Es gibt im Grunde vier verschiedene Bedenken, warum der Austausch gegen ein rabattbegünstigtes Arzneimittel abzulehnen ist: Sowohl aufgrund einer kritischen Indikation, des Wirkstoffs, der Darreichungsform oder der Patientengruppe können pharmazeutischen Bedenken entstehen. Wichtig ist in jedem Fall, die richtige Form zu wählen, damit eine Retaxation durch die Krankenkassen umgangen wird.

Fall 1: Kritische Indikation
Wenn der Kunde besonders genau eingestellt werden muss oder das Medikament nur eine geringe therapeutische Breite hat, ist dies als kritische Indikation zu sehen. Beispiel: Ein Schmerzpatient erwähnt, dass er nach einem Präparatewechsel plötzlich nicht mehr so lange wie sonst schmerzfrei war. Gerade bei Betäubungsmitteln wird ein Umstieg auf ein neues Medikament oft kritisch gesehen. In diesem Fall sollten die pharmazeutischen Bedenken zum Wohle des Anwenders genutzt werden.

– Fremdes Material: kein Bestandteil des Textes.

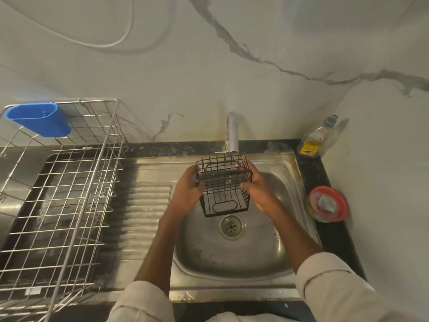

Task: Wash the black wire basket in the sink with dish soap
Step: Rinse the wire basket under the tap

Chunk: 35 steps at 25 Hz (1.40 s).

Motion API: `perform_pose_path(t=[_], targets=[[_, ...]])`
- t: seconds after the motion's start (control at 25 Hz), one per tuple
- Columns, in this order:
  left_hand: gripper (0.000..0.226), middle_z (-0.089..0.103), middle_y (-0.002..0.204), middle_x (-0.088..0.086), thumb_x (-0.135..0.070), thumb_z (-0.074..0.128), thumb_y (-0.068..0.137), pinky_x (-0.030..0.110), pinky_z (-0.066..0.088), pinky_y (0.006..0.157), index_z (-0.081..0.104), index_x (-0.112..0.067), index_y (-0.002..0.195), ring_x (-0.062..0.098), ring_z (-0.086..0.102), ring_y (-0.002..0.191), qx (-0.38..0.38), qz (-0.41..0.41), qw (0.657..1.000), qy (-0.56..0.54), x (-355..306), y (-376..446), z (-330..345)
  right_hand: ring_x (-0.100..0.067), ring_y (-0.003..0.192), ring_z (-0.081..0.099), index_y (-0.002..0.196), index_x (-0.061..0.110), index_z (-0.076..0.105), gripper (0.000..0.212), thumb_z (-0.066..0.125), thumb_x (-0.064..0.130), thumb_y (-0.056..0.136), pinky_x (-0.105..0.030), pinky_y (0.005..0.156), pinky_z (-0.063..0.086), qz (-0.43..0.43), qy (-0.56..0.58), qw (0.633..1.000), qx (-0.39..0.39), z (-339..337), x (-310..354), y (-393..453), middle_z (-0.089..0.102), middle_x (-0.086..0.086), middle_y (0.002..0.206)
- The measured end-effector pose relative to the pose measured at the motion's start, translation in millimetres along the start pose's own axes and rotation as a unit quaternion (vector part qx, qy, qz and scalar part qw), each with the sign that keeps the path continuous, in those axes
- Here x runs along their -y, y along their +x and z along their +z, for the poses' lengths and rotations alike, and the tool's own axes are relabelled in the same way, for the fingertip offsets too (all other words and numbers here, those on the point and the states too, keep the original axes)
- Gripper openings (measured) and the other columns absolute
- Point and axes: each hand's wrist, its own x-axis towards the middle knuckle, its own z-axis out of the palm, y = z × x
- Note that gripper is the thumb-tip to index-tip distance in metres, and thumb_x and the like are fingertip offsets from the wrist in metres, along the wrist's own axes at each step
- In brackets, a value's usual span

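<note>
The black wire basket hangs over the steel sink, tilted so its open top faces the wall. It sits right under the tap, and a thin stream of water runs through its wires. My left hand grips its left side and my right hand grips its right side. A clear dish soap bottle with a yellow label stands at the back right corner of the counter.
A red dish holding a pale scrub pad sits on the dark counter right of the sink. A large steel dish rack with a blue plastic cup hooked on its rim fills the left drainboard. The drain lies below the basket.
</note>
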Motion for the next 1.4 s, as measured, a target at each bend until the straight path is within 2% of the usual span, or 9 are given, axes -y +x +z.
perform_pose_path(t=[0.12, 0.28, 0.44, 0.56, 0.8, 0.88, 1.04, 1.32, 1.4], targets=[[0.062, 0.06, 0.125, -0.025, 0.011, 0.065, 0.093, 0.029, 0.059, 0.095, 0.051, -0.022, 0.144, -0.015, 0.062, 0.111, 0.008, -0.001, 1.0, -0.021, -0.9, -9.7, -8.5, -0.006, 0.095, 0.067, 0.158, 0.027, 0.039, 0.084, 0.05, -0.023, 0.091, -0.014, 0.068, 0.056, 0.014, -0.017, 1.0, 0.019, 8.1, 7.0, 7.8, 0.064, -0.007, 0.133], [0.064, 0.059, 0.122, -0.024, 0.019, 0.057, 0.093, 0.011, 0.056, 0.085, 0.05, -0.024, 0.14, -0.028, 0.057, 0.104, -0.012, -0.008, 0.999, -0.03, 1.9, -11.7, -13.2, -0.007, 0.111, 0.063, 0.156, 0.032, 0.04, 0.091, 0.05, -0.027, 0.087, -0.017, 0.075, 0.058, -0.006, -0.014, 0.999, 0.052, 16.1, 8.9, 10.5, 0.058, 0.007, 0.135], [0.063, 0.068, 0.134, -0.006, 0.013, 0.056, 0.093, 0.032, 0.053, 0.109, 0.055, -0.018, 0.148, 0.005, 0.063, 0.124, -0.014, 0.016, 1.0, 0.015, 4.0, 4.2, -6.8, -0.017, 0.128, 0.059, 0.153, 0.031, 0.043, 0.091, 0.059, -0.025, 0.083, -0.02, 0.08, 0.059, -0.014, 0.008, 1.0, 0.011, 8.7, -0.7, 2.3, 0.058, 0.003, 0.144], [0.057, 0.072, 0.13, -0.001, 0.005, 0.059, 0.098, 0.045, 0.055, 0.108, 0.057, -0.022, 0.149, 0.02, 0.067, 0.121, 0.001, 0.017, 0.999, 0.035, -3.5, 19.6, 8.0, -0.011, 0.124, 0.058, 0.154, 0.029, 0.04, 0.093, 0.072, -0.017, 0.08, -0.026, 0.091, 0.057, -0.008, -0.024, 1.0, -0.004, -10.7, -2.7, -13.5, 0.062, 0.006, 0.139], [0.043, 0.075, 0.119, -0.004, 0.004, 0.059, 0.102, 0.002, 0.048, 0.078, 0.07, -0.02, 0.137, -0.003, 0.066, 0.101, 0.043, 0.061, 0.996, 0.043, -32.0, 49.6, 40.4, -0.014, 0.111, 0.065, 0.134, 0.028, 0.045, 0.089, 0.094, 0.004, 0.063, -0.031, 0.083, 0.06, -0.028, -0.08, 0.992, -0.096, -31.6, -15.0, -47.3, 0.062, 0.004, 0.123], [0.039, 0.076, 0.119, -0.003, 0.004, 0.061, 0.101, 0.007, 0.05, 0.086, 0.072, -0.017, 0.132, -0.001, 0.068, 0.105, 0.057, 0.054, 0.997, 0.024, -34.0, 57.0, 46.3, -0.011, 0.108, 0.064, 0.128, 0.03, 0.045, 0.087, 0.096, 0.012, 0.059, -0.034, 0.087, 0.06, -0.049, -0.082, 0.984, -0.151, -25.5, -21.9, -55.8, 0.058, 0.007, 0.121], [0.045, 0.077, 0.112, -0.002, 0.015, 0.056, 0.098, 0.038, 0.057, 0.105, 0.072, -0.024, 0.114, 0.012, 0.072, 0.108, 0.097, 0.018, 0.995, -0.008, -28.0, 58.6, 52.7, -0.016, 0.116, 0.055, 0.131, 0.026, 0.044, 0.087, 0.093, 0.014, 0.061, -0.035, 0.098, 0.051, -0.071, -0.082, 0.968, -0.227, -18.2, -22.0, -64.4, 0.046, 0.007, 0.124], [0.038, 0.078, 0.116, 0.004, 0.01, 0.062, 0.099, 0.042, 0.054, 0.111, 0.07, -0.009, 0.131, 0.019, 0.071, 0.119, 0.103, -0.033, 0.992, -0.071, -8.8, 48.7, 59.6, -0.013, 0.113, 0.056, 0.13, 0.026, 0.045, 0.088, 0.095, 0.02, 0.059, -0.017, 0.083, 0.047, -0.069, -0.105, 0.961, -0.244, -9.7, -21.5, -68.9, 0.051, 0.002, 0.127], [0.044, 0.075, 0.116, 0.001, 0.011, 0.061, 0.099, 0.038, 0.051, 0.114, 0.064, -0.005, 0.14, 0.021, 0.068, 0.123, 0.106, -0.04, 0.99, -0.084, -10.6, 44.9, 61.7, -0.016, 0.109, 0.056, 0.12, 0.029, 0.044, 0.082, 0.096, 0.032, 0.057, -0.023, 0.078, 0.05, -0.04, -0.106, 0.955, -0.275, -6.4, -17.6, -66.7, 0.051, 0.001, 0.123]])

Fall 2: Kritischer Wirkstoff
Hier gibt es zahlreiche Beispiele, denn nicht bei jedem kritischen Wirkstoff mit geringer therapeutischer Breite ist die Substitution wie bei L-Thyroxin über die Aut-idem-Liste ausgeschlossen. Die Deutsche Pharmazeutische Gesellschaft (DPhG) hat in einer Leitlinie alle in dieses Schema passenden Wirkstoffe zusammengefasst. Dazu gehören zum Beispiel Antiepileptika, Antikoagulantien, herzwirksame Glykoside und Neuroleptika. Ein Austausch könnte hier zu schwerwiegenden Problemen in der Therapie führen, daher stehen bereits viele dieser Wirkstoffe ohnehin auf der Substitutionsausschlussliste.